Problem requirements: Before returning the data, strip out the pictures and keep everything else exactly the same.

Data segment:
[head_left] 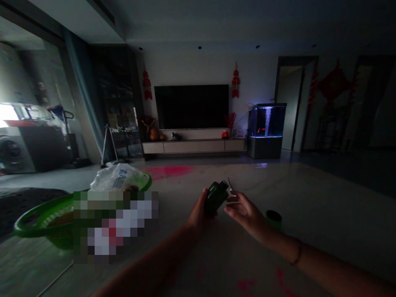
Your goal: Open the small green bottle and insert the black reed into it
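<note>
Bare forearms (175, 251) reached over a pale surface (173, 272), the left hand (197, 214) gripping a tilted dark green bottle (215, 198), mouth uppermost. Whether the right hand (244, 209)'s half-curled fingers pinched a thin dark strip (230, 183) beside it could not be told. Rightward stood a dark-topped green container (274, 224), contents hidden; leftward, a green basket (34, 234) held a plastic bag (116, 177); beyond, a lit tank (275, 119) held bubbling water.

Far ahead of me, a dark television (192, 107) hangs above a low cabinet (193, 147), with red ornaments (236, 83) on its left and right. I see a lit aquarium (266, 128) far right, a washing machine (27, 146) far left, and a green basket (60, 240) near left.
</note>
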`<state>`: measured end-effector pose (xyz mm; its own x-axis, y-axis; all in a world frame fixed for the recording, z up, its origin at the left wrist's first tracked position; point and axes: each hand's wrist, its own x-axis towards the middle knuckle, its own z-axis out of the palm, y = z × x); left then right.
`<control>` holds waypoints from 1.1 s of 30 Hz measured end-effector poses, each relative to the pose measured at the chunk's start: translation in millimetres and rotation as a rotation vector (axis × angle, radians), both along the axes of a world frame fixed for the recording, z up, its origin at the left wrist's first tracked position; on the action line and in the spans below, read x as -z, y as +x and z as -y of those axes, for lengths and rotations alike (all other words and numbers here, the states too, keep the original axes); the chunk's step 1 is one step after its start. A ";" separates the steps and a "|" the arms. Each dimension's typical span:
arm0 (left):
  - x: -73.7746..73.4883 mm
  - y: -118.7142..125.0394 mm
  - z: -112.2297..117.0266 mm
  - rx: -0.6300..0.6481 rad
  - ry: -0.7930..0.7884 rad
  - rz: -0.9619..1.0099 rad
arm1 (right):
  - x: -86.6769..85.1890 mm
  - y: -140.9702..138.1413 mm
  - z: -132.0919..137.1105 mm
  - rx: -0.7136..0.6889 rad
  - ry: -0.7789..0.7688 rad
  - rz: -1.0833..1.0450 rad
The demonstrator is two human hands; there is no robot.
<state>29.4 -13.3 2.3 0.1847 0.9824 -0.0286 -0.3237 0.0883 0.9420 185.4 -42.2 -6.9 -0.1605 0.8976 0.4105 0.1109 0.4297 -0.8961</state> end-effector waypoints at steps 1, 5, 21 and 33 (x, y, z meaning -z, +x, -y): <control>0.6 -0.2 -0.9 0.000 0.002 -0.007 | 1.3 -5.1 -4.6 -0.021 -0.001 -0.029; 3.3 -0.7 -3.6 0.006 -0.005 -0.036 | -2.9 -17.9 -22.7 -0.086 0.007 -0.084; -9.2 -31.9 -9.1 0.164 0.497 -0.358 | 0.3 -7.2 -43.5 -0.014 0.072 -0.059; 7.2 -54.9 6.2 0.188 0.489 -0.584 | 14.9 -18.0 -34.1 -0.224 -0.002 -0.073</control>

Exercise answer:
[head_left] 
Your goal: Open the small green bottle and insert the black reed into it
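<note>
Bare forearms (175, 251) reached over a pale surface (173, 272), the left hand (197, 214) gripping a tilted dark green bottle (215, 198), mouth uppermost. Whether the right hand (244, 209)'s half-curled fingers pinched a thin dark strip (230, 183) beside it could not be told. Rightward stood a dark-topped green container (274, 224), contents hidden; leftward, a green basket (34, 234) held a plastic bag (116, 177); beyond, a lit tank (275, 119) held bubbling water.

Far ahead of me, a dark television (192, 107) hangs above a low cabinet (193, 147), with red ornaments (236, 83) on its left and right. I see a lit aquarium (266, 128) far right, a washing machine (27, 146) far left, and a green basket (60, 240) near left.
</note>
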`<state>`: measured end-effector pose (xyz mm; its own x-axis, y-axis; all in a world frame fixed for the recording, z up, its origin at the left wrist's first tracked position; point and axes: each hand's wrist, its own x-axis towards the middle knuckle, its own z-axis out of the palm, y = z × x); left then right.
`<control>` holds waypoints from 1.1 s of 30 Hz measured end-effector poses, each relative to the pose measured at the chunk's start: translation in millimetres and rotation as a rotation vector (axis × angle, radians), both along the axes of a world frame fixed for the recording, z up, its origin at the left wrist's first tracked position; on the action line and in the spans below, read x as -z, y as +x and z as -y of those axes, for lengths and rotations alike (all other words and numbers here, the states too, keep the original axes); the chunk's step 1 is one step after its start. A ";" separates the steps and a "|" the arms. Each dimension's typical span:
arm0 (left):
  - x: -73.7746..73.4883 mm
  - y: -118.7142..125.0394 mm
  - z: -112.2297..117.0266 mm
  - rx: -0.6300..0.6481 rad
  - ry: -0.7930..0.7884 rad
  - rz: -0.9619..1.0099 rad
arm1 (right):
  - x: -86.6769..85.1890 mm
  - y: -140.9702..138.1413 mm
  - z: -132.0919..137.1105 mm
  - rx: -0.7136..0.6889 rad
  - ry: -0.7789..0.7688 rad
  - rz: -1.0833..1.0450 rad
The demonstrator is two human hands; there is no robot.
<state>29.4 -13.3 2.3 0.1847 0.9824 -0.0286 -0.3237 0.0883 0.9420 185.4 -42.2 -6.9 -0.1605 0.8976 0.4105 0.1109 0.4297 -0.8961</state> end-effector waypoints at steps 1, 5, 21 and 33 (x, y, z meaning -z, +x, -y): <control>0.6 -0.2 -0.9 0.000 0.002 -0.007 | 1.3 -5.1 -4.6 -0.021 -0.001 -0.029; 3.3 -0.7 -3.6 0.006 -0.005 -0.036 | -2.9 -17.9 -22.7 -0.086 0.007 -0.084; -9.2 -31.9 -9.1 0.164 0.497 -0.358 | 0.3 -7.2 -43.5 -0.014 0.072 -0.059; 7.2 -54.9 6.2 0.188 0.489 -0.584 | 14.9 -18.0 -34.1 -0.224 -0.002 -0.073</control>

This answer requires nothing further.